**Records for processing:**
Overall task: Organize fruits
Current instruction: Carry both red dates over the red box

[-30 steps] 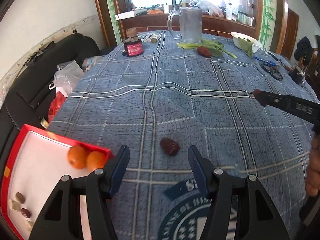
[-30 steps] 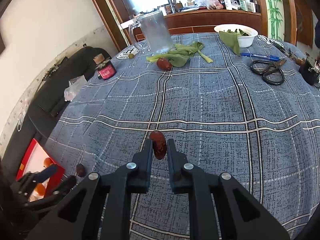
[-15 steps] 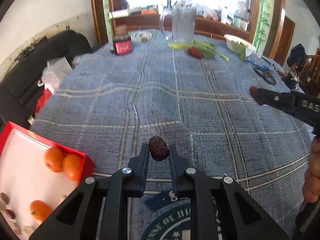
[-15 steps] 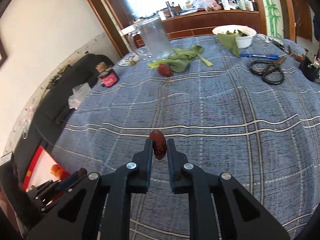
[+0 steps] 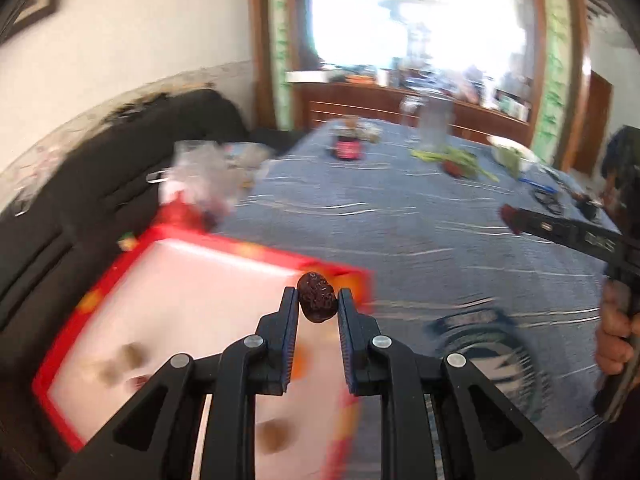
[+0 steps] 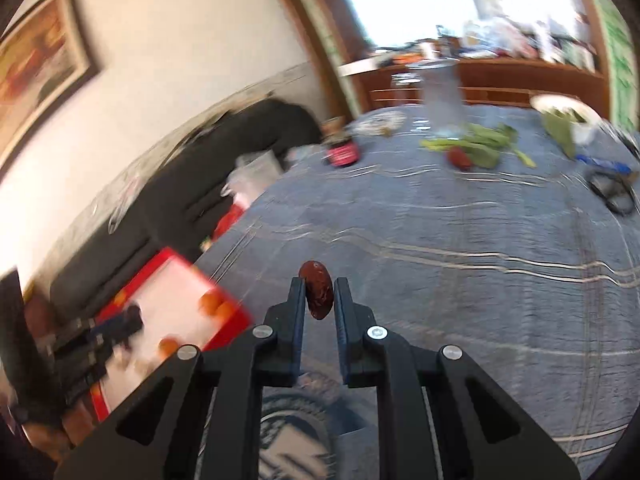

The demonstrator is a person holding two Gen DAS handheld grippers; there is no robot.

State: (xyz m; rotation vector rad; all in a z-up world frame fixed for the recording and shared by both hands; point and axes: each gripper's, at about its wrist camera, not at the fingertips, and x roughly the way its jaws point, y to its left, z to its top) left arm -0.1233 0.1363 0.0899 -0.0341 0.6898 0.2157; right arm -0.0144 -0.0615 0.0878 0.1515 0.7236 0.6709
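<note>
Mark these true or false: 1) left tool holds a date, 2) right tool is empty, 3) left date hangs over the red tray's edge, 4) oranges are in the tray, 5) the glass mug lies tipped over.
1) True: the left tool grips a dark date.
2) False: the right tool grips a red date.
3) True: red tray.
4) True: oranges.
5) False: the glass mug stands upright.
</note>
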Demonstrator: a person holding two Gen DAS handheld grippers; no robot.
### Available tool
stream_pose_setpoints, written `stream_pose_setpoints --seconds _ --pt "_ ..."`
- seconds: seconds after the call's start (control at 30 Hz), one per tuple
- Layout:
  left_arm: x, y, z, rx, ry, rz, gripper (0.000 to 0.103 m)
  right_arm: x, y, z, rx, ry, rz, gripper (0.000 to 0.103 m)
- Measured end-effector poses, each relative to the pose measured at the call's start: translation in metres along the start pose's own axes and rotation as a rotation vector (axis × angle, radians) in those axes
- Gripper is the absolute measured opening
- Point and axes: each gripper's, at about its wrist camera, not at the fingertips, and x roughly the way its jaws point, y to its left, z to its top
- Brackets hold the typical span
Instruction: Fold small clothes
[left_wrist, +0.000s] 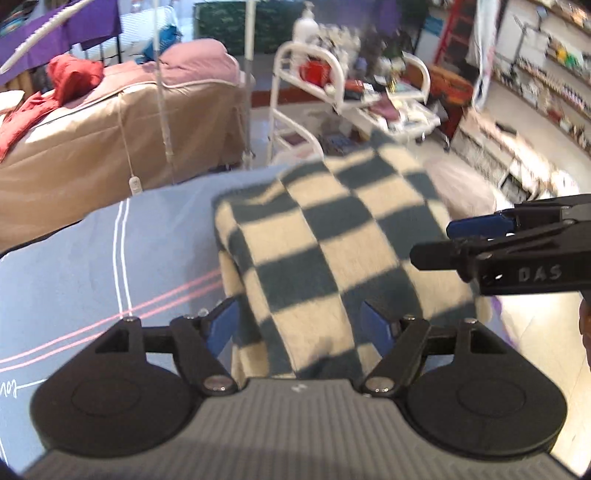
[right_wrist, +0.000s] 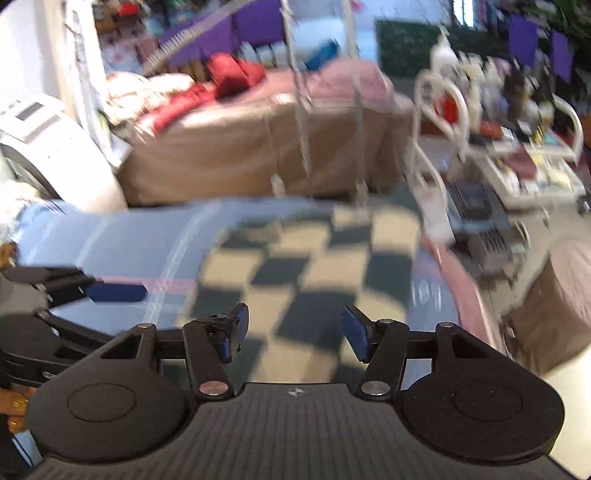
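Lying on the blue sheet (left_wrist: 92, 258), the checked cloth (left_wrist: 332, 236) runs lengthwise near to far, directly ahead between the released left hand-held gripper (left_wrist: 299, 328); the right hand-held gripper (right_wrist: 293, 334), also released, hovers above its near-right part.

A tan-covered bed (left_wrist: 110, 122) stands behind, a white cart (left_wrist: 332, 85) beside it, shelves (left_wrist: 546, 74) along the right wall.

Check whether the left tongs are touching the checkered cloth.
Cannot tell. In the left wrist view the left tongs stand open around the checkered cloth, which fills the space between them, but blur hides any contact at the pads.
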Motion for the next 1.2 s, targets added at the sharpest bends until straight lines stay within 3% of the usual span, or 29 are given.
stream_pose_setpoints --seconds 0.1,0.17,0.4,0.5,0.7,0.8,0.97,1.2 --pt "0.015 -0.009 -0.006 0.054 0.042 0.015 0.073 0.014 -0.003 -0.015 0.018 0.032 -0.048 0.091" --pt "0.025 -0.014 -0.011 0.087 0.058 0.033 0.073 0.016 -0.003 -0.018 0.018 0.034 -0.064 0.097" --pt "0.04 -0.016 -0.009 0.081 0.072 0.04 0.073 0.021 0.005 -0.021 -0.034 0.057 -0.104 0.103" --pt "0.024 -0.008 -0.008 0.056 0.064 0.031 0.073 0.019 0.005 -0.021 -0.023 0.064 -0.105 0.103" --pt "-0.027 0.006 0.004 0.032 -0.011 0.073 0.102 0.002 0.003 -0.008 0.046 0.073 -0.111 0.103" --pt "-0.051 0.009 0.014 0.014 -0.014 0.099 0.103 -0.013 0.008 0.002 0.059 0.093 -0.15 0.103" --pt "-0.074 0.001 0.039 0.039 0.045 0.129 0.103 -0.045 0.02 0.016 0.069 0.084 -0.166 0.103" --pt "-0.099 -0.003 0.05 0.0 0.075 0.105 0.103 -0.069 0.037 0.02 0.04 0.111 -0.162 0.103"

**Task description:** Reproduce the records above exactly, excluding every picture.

**Response:**
Overall task: Organize fruits
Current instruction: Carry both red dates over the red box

[-30 steps] 
[-30 steps] 
[-15 steps] 
[-15 steps] 
[+0 steps] 
[+0 steps] 

The demonstrator is a person holding two Gen DAS handheld grippers; there is no robot.

State: (xyz m; rotation vector rad; all in a z-up world frame fixed for the recording and shared by both hands; point and axes: each gripper's, at about its wrist camera, not at the fingertips, and x roughly the way its jaws point, y to its left, z to its top) left arm -0.1233 0.1363 0.0899 -0.0341 0.6898 0.2157; right arm -0.0144 -0.0615 0.0878 0.1515 0.7236 0.6709
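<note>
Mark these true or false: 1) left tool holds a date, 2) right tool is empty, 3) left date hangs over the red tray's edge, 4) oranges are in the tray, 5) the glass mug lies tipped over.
1) True: the left tool grips a dark date.
2) False: the right tool grips a red date.
3) True: red tray.
4) True: oranges.
5) False: the glass mug stands upright.
</note>
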Demonstrator: a person holding two Gen DAS handheld grippers; no robot.
### Available tool
stream_pose_setpoints, written `stream_pose_setpoints --seconds _ --pt "_ ..."`
- seconds: seconds after the call's start (control at 30 Hz), one per tuple
- Layout:
  left_arm: x, y, z, rx, ry, rz, gripper (0.000 to 0.103 m)
  right_arm: x, y, z, rx, ry, rz, gripper (0.000 to 0.103 m)
- Measured end-effector poses, each relative to the pose measured at the call's start: translation in metres along the start pose's own axes and rotation as a rotation vector (axis × angle, radians) in those axes
- Gripper is the absolute measured opening
- Point and axes: each gripper's, at about its wrist camera, not at the fingertips, and x roughly the way its jaws point, y to its left, z to its top
- Brackets hold the typical span
Instruction: Fold small clothes
[left_wrist, +0.000s] 
[right_wrist, +0.000s] 
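Lying on the blue sheet (left_wrist: 92, 258), the checked cloth (left_wrist: 332, 236) runs lengthwise near to far, directly ahead between the released left hand-held gripper (left_wrist: 299, 328); the right hand-held gripper (right_wrist: 293, 334), also released, hovers above its near-right part.

A tan-covered bed (left_wrist: 110, 122) stands behind, a white cart (left_wrist: 332, 85) beside it, shelves (left_wrist: 546, 74) along the right wall.

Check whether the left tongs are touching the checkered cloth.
Cannot tell. In the left wrist view the left tongs stand open around the checkered cloth, which fills the space between them, but blur hides any contact at the pads.
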Motion for the next 1.2 s, targets added at the sharpest bends until straight lines stay within 3% of the usual span, or 29 are given.
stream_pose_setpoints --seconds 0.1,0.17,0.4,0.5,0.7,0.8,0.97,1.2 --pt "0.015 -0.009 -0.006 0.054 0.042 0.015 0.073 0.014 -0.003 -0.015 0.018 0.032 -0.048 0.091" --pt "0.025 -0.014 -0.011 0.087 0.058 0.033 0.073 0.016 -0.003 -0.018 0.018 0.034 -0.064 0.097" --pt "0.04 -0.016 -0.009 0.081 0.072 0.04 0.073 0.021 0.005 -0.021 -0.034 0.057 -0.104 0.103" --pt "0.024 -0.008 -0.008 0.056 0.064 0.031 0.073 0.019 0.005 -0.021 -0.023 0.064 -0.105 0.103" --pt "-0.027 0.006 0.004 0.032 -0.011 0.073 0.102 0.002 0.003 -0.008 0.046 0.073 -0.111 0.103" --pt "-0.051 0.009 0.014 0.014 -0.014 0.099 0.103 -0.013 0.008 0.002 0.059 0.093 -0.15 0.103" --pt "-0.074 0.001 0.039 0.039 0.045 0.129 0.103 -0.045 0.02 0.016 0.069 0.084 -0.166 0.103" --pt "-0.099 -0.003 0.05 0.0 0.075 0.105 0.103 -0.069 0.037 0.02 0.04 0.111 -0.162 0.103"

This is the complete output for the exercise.